Teachers should encourage the children to play simple language games. Ask them how a particular cartoon character, friend, and teacher will say the same thing. Their friend will tell them to be quiet, while the teacher will say the word silence assertively, and the cartoon character will say don’t talk stylishly.
Children playing such games will start to note the way language gets used in different ways to communicate the same message. It will help them express themselves in several ways.
Comparison games
Kids love comparison games and often stick around for such activities rather than do homework. Make them compare simple things like a desk, a chair or a light bulb, and an electrical switch. Ask them to say what color it is, how it looks, what it gets used for etc.

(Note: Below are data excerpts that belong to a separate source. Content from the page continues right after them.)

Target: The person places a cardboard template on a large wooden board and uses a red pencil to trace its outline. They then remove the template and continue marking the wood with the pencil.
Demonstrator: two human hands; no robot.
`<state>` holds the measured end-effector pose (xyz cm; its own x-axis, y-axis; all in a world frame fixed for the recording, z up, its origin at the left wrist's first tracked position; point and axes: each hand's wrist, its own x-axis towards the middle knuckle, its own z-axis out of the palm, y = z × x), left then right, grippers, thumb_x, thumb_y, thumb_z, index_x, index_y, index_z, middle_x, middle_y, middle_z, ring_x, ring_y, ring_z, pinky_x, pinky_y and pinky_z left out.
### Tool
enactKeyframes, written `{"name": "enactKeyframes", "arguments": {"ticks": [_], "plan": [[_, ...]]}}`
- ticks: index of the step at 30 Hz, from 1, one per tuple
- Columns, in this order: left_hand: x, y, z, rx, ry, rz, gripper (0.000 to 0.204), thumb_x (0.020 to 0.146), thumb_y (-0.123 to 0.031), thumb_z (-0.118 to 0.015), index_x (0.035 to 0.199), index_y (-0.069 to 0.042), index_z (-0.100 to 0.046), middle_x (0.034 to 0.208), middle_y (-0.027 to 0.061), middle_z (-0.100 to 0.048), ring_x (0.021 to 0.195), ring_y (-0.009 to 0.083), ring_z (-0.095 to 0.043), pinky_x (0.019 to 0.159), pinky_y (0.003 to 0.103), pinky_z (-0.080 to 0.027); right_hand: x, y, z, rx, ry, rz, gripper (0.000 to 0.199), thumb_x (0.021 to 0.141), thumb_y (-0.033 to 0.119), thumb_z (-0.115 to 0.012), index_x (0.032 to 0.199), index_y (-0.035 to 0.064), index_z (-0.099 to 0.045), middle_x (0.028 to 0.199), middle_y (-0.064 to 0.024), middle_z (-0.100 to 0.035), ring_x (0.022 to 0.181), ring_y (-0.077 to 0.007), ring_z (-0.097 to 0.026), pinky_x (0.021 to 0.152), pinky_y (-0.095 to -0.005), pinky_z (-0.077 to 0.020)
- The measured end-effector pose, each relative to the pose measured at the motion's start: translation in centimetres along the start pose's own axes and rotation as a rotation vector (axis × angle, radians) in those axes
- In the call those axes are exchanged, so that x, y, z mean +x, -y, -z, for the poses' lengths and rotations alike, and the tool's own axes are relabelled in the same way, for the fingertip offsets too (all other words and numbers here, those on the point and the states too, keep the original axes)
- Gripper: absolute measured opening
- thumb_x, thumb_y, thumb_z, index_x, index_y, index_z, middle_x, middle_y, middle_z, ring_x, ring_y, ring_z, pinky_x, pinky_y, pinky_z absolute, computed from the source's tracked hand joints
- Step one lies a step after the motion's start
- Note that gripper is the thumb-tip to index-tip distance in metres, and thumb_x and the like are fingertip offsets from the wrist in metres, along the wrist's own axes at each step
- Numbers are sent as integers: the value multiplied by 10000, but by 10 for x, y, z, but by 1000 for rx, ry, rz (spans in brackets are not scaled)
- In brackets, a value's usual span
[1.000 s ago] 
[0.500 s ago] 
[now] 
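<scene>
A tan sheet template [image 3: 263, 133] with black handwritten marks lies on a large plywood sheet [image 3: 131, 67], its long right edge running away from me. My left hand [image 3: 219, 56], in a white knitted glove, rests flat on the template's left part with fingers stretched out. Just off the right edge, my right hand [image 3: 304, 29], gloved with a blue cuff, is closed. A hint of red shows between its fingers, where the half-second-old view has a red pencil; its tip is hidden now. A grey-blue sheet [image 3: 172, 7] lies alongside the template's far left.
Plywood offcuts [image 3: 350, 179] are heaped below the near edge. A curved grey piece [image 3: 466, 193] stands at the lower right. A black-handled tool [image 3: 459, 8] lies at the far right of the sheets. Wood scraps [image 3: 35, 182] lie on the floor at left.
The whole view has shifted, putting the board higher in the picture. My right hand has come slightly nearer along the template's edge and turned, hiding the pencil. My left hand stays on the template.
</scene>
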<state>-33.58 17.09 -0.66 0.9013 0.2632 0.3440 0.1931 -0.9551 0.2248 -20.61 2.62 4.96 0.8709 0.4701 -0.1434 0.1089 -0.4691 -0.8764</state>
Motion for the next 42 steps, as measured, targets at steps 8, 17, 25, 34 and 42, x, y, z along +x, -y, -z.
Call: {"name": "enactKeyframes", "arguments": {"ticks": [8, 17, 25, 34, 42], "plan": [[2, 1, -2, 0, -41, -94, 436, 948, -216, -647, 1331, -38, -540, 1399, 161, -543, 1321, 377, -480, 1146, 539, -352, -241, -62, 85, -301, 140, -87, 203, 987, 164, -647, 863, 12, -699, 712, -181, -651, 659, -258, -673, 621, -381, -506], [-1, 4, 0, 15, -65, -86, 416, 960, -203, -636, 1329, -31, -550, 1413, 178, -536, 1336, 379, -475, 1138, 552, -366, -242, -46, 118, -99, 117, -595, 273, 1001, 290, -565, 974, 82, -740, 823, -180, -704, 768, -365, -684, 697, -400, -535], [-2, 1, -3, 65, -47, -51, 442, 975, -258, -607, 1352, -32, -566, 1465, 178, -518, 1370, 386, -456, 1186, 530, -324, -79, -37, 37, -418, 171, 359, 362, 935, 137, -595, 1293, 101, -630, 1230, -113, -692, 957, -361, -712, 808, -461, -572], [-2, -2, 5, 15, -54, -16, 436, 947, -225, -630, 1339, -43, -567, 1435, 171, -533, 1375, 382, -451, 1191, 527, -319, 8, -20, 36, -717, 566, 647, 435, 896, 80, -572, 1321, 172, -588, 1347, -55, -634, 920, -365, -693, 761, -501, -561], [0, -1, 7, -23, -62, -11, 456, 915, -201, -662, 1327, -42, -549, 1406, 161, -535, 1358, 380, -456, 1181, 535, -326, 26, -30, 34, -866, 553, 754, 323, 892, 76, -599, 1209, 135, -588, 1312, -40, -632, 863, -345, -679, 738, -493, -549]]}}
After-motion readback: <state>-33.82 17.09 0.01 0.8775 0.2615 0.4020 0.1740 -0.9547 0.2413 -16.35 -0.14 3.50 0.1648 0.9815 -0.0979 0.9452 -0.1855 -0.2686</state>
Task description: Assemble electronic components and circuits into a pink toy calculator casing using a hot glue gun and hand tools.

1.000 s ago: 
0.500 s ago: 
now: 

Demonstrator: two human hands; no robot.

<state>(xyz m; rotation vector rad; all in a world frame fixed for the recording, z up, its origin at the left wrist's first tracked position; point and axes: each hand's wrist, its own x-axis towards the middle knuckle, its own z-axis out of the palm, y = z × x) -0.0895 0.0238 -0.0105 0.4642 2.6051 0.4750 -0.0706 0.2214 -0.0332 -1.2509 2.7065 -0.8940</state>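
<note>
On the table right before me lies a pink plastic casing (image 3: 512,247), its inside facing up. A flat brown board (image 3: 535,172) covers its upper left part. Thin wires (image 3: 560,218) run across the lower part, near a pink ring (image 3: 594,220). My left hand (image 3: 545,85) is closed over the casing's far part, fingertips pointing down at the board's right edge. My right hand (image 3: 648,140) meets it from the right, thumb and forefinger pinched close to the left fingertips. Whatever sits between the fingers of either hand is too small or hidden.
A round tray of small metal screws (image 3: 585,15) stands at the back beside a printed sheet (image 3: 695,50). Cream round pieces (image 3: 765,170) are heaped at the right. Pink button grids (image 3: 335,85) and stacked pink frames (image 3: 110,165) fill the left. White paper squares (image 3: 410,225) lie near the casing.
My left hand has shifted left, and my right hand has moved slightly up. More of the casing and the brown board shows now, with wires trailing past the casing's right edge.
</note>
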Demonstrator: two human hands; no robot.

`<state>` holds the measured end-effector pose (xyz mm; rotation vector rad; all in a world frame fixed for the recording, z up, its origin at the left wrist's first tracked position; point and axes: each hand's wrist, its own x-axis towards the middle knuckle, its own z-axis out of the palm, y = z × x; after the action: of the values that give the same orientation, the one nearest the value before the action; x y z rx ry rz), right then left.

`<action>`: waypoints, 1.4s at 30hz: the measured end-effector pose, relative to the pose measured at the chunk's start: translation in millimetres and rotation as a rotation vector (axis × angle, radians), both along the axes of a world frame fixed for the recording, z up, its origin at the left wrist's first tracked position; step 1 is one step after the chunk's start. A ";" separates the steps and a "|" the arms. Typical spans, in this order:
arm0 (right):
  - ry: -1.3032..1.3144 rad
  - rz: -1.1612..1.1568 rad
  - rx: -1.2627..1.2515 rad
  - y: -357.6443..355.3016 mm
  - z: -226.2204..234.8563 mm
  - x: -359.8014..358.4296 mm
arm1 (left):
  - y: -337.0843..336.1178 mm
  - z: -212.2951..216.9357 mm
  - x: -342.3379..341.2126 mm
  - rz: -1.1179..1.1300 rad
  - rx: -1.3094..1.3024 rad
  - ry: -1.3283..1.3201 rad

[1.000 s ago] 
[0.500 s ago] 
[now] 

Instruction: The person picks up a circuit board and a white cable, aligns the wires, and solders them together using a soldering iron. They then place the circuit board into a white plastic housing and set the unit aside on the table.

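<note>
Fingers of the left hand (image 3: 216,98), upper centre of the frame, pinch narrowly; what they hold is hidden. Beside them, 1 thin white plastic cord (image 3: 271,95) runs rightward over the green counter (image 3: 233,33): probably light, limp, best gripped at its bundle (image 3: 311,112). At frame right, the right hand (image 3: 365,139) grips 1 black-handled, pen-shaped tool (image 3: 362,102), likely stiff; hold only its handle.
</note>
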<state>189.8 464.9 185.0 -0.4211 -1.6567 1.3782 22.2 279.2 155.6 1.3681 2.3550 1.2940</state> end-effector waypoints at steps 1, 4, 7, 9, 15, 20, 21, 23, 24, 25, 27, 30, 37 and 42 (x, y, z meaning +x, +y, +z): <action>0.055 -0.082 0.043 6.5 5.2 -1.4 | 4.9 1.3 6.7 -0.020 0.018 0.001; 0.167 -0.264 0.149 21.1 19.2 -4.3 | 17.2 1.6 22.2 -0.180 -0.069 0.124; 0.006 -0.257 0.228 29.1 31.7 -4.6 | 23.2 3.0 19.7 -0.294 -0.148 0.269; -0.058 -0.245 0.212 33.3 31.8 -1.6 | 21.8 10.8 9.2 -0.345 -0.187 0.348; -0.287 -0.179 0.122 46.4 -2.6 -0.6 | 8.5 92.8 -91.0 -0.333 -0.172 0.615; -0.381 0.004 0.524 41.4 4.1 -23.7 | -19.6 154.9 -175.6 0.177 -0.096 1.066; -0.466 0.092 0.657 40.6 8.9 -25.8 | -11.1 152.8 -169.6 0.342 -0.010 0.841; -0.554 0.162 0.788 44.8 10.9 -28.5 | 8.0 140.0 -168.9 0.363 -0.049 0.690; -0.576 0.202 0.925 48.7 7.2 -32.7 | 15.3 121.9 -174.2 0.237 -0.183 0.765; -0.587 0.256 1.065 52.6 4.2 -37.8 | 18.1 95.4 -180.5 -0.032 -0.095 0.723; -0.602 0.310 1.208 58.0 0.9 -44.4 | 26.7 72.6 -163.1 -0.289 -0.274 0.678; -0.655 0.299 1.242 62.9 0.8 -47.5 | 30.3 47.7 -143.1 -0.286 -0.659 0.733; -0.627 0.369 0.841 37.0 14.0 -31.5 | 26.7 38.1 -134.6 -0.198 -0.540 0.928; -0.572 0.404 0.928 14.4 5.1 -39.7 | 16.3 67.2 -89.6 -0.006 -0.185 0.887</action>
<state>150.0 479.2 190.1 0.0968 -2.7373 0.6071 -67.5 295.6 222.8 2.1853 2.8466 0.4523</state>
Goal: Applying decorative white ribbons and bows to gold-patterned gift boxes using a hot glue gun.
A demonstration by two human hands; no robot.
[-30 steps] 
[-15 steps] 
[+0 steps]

The kid will say the light switch is small, and the light bulb is huge, the chair is red, the desk is black, etc. Comparison games help the kids to relate their textbook knowledge to real-life and improve their IQ substantially.
Visuospatial training
Some kids do well in visuospatial training like using the maze, putting together a prism, or dealing with 3-D models. For some reason, such activities appeal more to male children than female children. Kids struggling with math often start doing better after they get introduced to visuospatial training.
Kids with low IQ who struggle to count from one to ten can easily set up molecular structures with a perfect ball count in each section. Visuospatial training is a bit hard to provide in the classroom setup. But teachers can arrange for kids with weak IQs to have a weekend session or once in a fortnight session of such classes to improve their knowledge.